A Comparative Study of Linearization Techniques With Adaptive Block Hybrid Method for Solving First-Order Initial Value Problems

This paper investigates linearization methods used in the development of an adaptive block hybrid method for solving first-order initial value problems. The study focuses on Picard, linear partition, simple iteration, and quasi-linearization methods, emphasizing their role in enhancing the performance of the adaptive block hybrid method. The efficiency and accuracy of these techniques are evaluated through solving nonlinear differential equations. The study provides a comparative analysis focusing on convergence properties, computational cost, and the ease of implementation.
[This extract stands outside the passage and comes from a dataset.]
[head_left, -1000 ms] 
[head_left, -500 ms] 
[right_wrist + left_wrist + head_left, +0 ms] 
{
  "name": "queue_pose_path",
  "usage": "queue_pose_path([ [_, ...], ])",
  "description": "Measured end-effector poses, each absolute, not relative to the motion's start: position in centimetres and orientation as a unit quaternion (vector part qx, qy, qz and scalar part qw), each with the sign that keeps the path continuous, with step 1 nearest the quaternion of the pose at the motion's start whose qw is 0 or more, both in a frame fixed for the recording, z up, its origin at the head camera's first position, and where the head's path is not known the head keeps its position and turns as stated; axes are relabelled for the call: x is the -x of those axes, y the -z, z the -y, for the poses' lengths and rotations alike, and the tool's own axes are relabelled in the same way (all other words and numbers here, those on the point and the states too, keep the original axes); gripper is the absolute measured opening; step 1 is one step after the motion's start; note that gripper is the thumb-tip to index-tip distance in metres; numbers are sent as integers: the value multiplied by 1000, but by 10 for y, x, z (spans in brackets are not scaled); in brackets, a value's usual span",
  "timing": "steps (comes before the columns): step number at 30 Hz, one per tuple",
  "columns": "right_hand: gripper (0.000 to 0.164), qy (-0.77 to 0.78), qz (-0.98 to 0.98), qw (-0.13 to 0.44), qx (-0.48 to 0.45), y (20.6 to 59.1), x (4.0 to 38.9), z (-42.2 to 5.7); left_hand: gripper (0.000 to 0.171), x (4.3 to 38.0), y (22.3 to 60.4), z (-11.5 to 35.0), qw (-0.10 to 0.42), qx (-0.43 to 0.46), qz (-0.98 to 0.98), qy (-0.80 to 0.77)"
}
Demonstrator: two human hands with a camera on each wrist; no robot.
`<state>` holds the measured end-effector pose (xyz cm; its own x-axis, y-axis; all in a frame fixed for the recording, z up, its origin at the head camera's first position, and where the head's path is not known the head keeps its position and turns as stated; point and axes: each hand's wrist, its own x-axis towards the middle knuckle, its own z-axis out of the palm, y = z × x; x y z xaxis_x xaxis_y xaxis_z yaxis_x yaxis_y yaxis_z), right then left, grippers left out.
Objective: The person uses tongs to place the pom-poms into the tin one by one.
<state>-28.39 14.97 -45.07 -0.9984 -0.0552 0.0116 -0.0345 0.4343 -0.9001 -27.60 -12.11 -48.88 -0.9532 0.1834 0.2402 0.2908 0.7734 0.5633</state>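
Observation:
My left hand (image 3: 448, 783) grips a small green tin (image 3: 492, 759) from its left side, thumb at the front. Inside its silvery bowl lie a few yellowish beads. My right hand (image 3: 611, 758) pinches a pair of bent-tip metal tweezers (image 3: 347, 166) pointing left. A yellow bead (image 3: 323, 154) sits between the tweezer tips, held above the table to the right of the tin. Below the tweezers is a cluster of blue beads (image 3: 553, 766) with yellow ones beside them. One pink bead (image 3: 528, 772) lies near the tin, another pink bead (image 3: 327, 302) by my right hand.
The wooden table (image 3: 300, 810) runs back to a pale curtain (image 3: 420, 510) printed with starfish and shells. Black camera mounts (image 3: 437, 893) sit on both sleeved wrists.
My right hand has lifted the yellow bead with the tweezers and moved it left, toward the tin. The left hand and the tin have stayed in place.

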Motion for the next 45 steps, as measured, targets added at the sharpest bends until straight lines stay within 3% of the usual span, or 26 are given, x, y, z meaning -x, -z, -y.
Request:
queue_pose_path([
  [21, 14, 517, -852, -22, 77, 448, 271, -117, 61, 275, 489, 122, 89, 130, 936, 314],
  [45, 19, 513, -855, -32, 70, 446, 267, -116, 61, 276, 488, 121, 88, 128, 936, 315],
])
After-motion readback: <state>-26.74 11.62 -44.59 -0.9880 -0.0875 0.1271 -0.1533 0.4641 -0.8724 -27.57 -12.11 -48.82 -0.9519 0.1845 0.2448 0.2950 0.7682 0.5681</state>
Nonlinear differential equations are solved using the adaptive block hybrid method, and for each linearization method, we determine the absolute error, maximum absolute error, and number of iterations per block for different initial step-sizes and tolerance values. The findings indicate that the four techniques demonstrated absolute errors, ranging from O10−12 to O10−20. We noted that both the Picard and quasi-linearization methods consistently achieve the highest accuracy in minimizing absolute errors and enhancing computational efficiency. Additionally, the quasi-linearization method required the fewest number of iterations per block to achieve its accuracy. Furthermore, the simple iteration method required fewer number of iterations than the linear partition method. Comparing minimal CPU time, the Picard method required the least. These results address a critical gap in optimizing linearization techniques for the adaptive block hybrid method, offering valuable insights that enhance the precision and efficiency of methods for solving nonlinear differential equations.